« Il y a des points positifs, d’autres timides et, parfois, à mon sens, non pertinents. Donc, globalement, c’est un bon projet mais qui nécessite des améliorations ». C’est ainsi que Soufiane Djilali résume, dans un entretien au quotidien El Watan paru ce lundi 11 mai, sa vision de l’avant-projet de révision constitutionnelle.
« Incontestablement, il y a dans cette mouture de nombreuses dispositions nouvelles, certaines même inattendues. La partie qui traite des droits fondamentaux et des libertés publiques propose des avancées notables (…) Le mouvement populaire du 22 février (hirak) est mentionné dans le préambule et devient ainsi un élément du consensus national. Disons-le clairement, sur ce chapitre, il sera difficile de surenchérir », affirme le président de Jil Djadid.
« Mais, nuance-t-il, cette Constitution, aussi bonne soit-elle, doit refléter un minimum de consensus dans la société et surtout doit être mise en application de manière fidèle. C’est d’ailleurs ce point-là qui risque de donner du grain à moudre à la partie de l’opinion qui n’est pas convaincue de cette réforme. Autrement dit, notre système politique doit changer concrètement et ne pas se contenter d’offrir un texte de loi qui restera sans effet sur le réel, même s’il est a priori séduisant. »
Pour Soufiane Djilali, le régime semi-présidentiel pour lequel a opté la commission Laraba est le mieux adapté à la réalité algérienne. “Un régime parlementaire chez nous ne pourrait qu’aboutir à un désordre inextricable. Nous n’avons pas le droit de prendre des risques de voir l’Etat algérien devenir l’otage des contradictions encore trop vives des différents courants politiques. La nation algérienne est encore jeune pour s’exposer de la sorte aux jeux politiciens, même si c’est au nom de la démocratie », estime-t-il, tout en exprimant son incompréhension de l’institution du poste de vice-président et ses prérogatives.

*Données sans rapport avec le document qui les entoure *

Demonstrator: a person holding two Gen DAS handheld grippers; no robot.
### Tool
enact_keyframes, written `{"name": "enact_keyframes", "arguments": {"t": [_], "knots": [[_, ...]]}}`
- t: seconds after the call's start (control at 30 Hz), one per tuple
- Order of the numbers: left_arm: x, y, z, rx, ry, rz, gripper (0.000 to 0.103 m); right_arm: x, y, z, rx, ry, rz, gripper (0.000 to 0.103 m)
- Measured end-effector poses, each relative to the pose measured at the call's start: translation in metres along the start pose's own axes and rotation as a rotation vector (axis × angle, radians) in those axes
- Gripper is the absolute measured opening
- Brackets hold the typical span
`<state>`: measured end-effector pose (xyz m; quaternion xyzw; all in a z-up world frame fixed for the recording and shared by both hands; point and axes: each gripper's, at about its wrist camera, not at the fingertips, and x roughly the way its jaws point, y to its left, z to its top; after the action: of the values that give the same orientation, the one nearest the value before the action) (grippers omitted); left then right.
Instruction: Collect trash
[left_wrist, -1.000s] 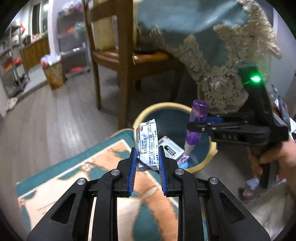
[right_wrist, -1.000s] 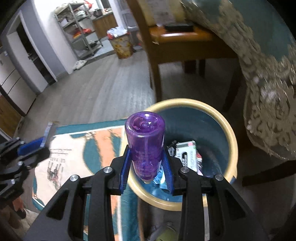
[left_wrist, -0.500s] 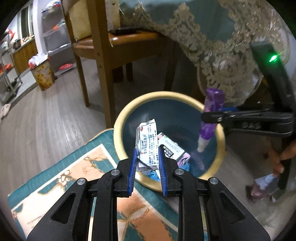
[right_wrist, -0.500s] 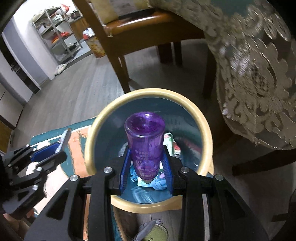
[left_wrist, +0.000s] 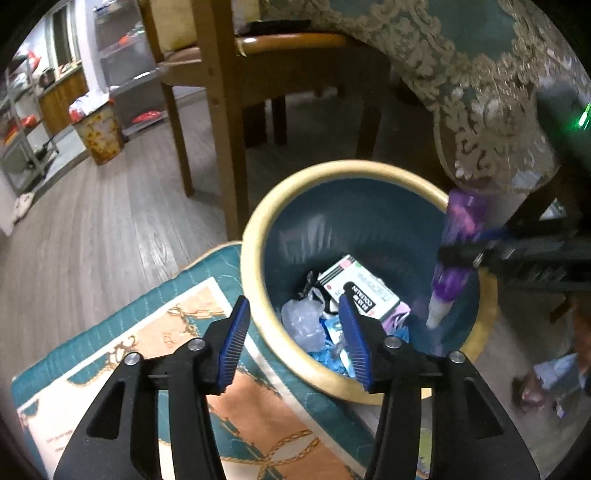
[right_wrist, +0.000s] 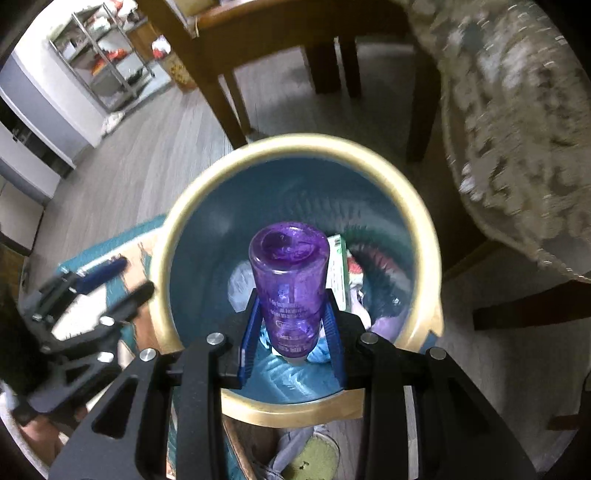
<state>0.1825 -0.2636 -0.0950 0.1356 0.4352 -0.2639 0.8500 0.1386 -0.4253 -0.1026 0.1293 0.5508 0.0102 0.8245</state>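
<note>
The left gripper (left_wrist: 293, 338) has just been opening; its jaws stand apart with nothing between them, at the near rim of the bin (left_wrist: 258, 221). The right gripper (right_wrist: 291, 328) clamps a purple bottle (right_wrist: 290, 284) over the bin's mouth, frame centre. A box (left_wrist: 358, 288) and wrappers (left_wrist: 306, 325) lie inside. A wooden chair (left_wrist: 221, 110) stands behind, a patterned rug (left_wrist: 147, 332) lower left, a lace tablecloth (left_wrist: 480, 92) upper right.

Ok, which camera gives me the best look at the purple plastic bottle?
The right wrist view: the purple plastic bottle fills the centre, base toward the camera, clamped between the right tool's blue pads above the teal bin. The left wrist view shows the bottle only side-on at the right edge, blurred, neck pointing down.
</note>
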Motion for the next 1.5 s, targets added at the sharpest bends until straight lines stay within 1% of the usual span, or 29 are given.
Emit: {"name": "enact_keyframes", "arguments": {"t": [0.07,0.13,0.17,0.2,0.23,0.33,0.5,0.63,0.8,0.9,0.97,1.0,1.03,1.07,1.13,1.17,1.2,1.23,1.27,1.3,1.33,1.43,1.5], "knots": [[-0.003,0.004,0.000,-0.010,-0.005,0.001,0.054,0.009,0.005,0.002,-0.028,0.024,-0.025,0.032],[-0.005,0.006,0.000,-0.011,-0.007,0.003,0.054,0.015,0.008,0.005,-0.031,0.034,-0.029,0.033],[-0.006,0.005,0.000,-0.009,-0.007,0.005,0.054,0.017,0.008,0.006,-0.031,0.034,-0.029,0.037],[-0.007,0.005,0.000,-0.005,-0.007,0.008,0.054,0.016,0.010,0.008,-0.036,0.023,-0.035,0.048],[-0.007,0.005,-0.001,-0.001,-0.008,0.011,0.054,0.015,0.011,0.010,-0.042,0.008,-0.041,0.051],[-0.016,0.006,-0.003,0.026,-0.017,0.031,0.054,0.006,0.013,0.012,-0.049,-0.026,-0.042,0.051],[-0.038,0.012,-0.010,0.028,-0.030,0.041,0.054,-0.016,0.016,0.004,-0.037,-0.063,-0.045,0.051],[-0.067,0.013,-0.019,0.041,-0.052,0.049,0.054,-0.046,0.026,-0.011,0.002,-0.100,-0.025,0.051],[-0.114,0.014,-0.029,0.031,-0.107,0.033,0.054,-0.099,0.041,-0.038,0.055,-0.211,0.044,0.051],[-0.139,0.013,-0.038,0.016,-0.129,0.021,0.055,-0.122,0.048,-0.057,0.065,-0.258,0.057,0.051],[-0.156,0.012,-0.047,0.005,-0.145,0.019,0.062,-0.134,0.055,-0.072,0.048,-0.282,0.039,0.051],[-0.162,0.012,-0.051,0.000,-0.155,0.023,0.070,-0.138,0.057,-0.078,0.037,-0.292,0.026,0.051],[-0.168,0.012,-0.054,-0.006,-0.165,0.025,0.074,-0.142,0.061,-0.085,0.021,-0.304,0.005,0.053],[-0.175,0.012,-0.058,-0.011,-0.168,0.026,0.076,-0.146,0.064,-0.091,0.009,-0.313,-0.016,0.055],[-0.184,0.011,-0.062,-0.014,-0.166,0.033,0.086,-0.151,0.069,-0.103,-0.013,-0.332,-0.054,0.067],[-0.192,0.011,-0.066,-0.018,-0.171,0.048,0.090,-0.153,0.070,-0.109,-0.022,-0.341,-0.065,0.070],[-0.197,0.011,-0.068,-0.020,-0.177,0.060,0.093,-0.154,0.071,-0.114,-0.027,-0.347,-0.072,0.075],[-0.203,0.010,-0.070,-0.022,-0.188,0.073,0.096,-0.154,0.073,-0.120,-0.031,-0.354,-0.083,0.081],[-0.212,0.011,-0.073,-0.033,-0.213,0.092,0.097,-0.154,0.075,-0.125,-0.032,-0.360,-0.092,0.086],[-0.216,0.012,-0.076,-0.045,-0.229,0.104,0.098,-0.154,0.076,-0.129,-0.029,-0.366,-0.100,0.094],[-0.221,0.014,-0.079,-0.064,-0.247,0.117,0.098,-0.155,0.076,-0.132,-0.023,-0.375,-0.101,0.097],[-0.223,0.016,-0.086,-0.094,-0.250,0.128,0.098,-0.157,0.080,-0.134,0.003,-0.403,-0.107,0.097],[-0.219,0.015,-0.087,-0.066,-0.243,0.103,0.098,-0.159,0.081,-0.135,0.017,-0.423,-0.122,0.097]]}}
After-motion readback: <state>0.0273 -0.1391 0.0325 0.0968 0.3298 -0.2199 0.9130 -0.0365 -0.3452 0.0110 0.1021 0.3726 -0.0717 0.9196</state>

« L’institution du poste de vice-président est une surprise. Il prévoit qu’en cas d’empêchement, le président de la République est remplacé par le vice-Président jusqu’à la fin du mandat. Or, un homme désigné par le Président, qui n’a aucune autre source de légitimité, ne peut prétendre à la direction du pays. D’ailleurs, on sent comme une hésitation de la part des rédacteurs du projet. Soit cela leur a été imposé, soit ils ne se sont pas mis d’accord sur ce point. De mon point de vue, c’est la disposition la plus critiquable de ce projet et qui d’ailleurs l’affaiblit », dit-il.
Pour le domaine de la justice, les nouveautés « sont également significatives », mais, « pour autant, nous ne serons pas dans la République des juges », indique le président de Jil Jadid qui estime que l’appareil judiciaire a été pendant longtemps gangrené par la corruption et ne peut être de ce fait autonomisé complètement.
« Concernant le CSM, il y a là les germes d’une évolution conséquente de l’autonomie des juges. Le fait d’écarter le ministre de la Justice de la gestion des carrières des magistrats et de rendre inamovible les juges est un pas important vers l’indépendance de la justice. Sincèrement, au vu de l’état de notre appareil judiciaire, il serait hasardeux d’aller, pour le moment du moins, beaucoup plus loin. Ce n’est pas l’idéal dans l’absolu, mais cela correspond aussi à la réalité de notre justice, qui a été tellement gangrenée par la corruption qu’il serait difficile de l’autonomiser totalement sans risque de dérapages.”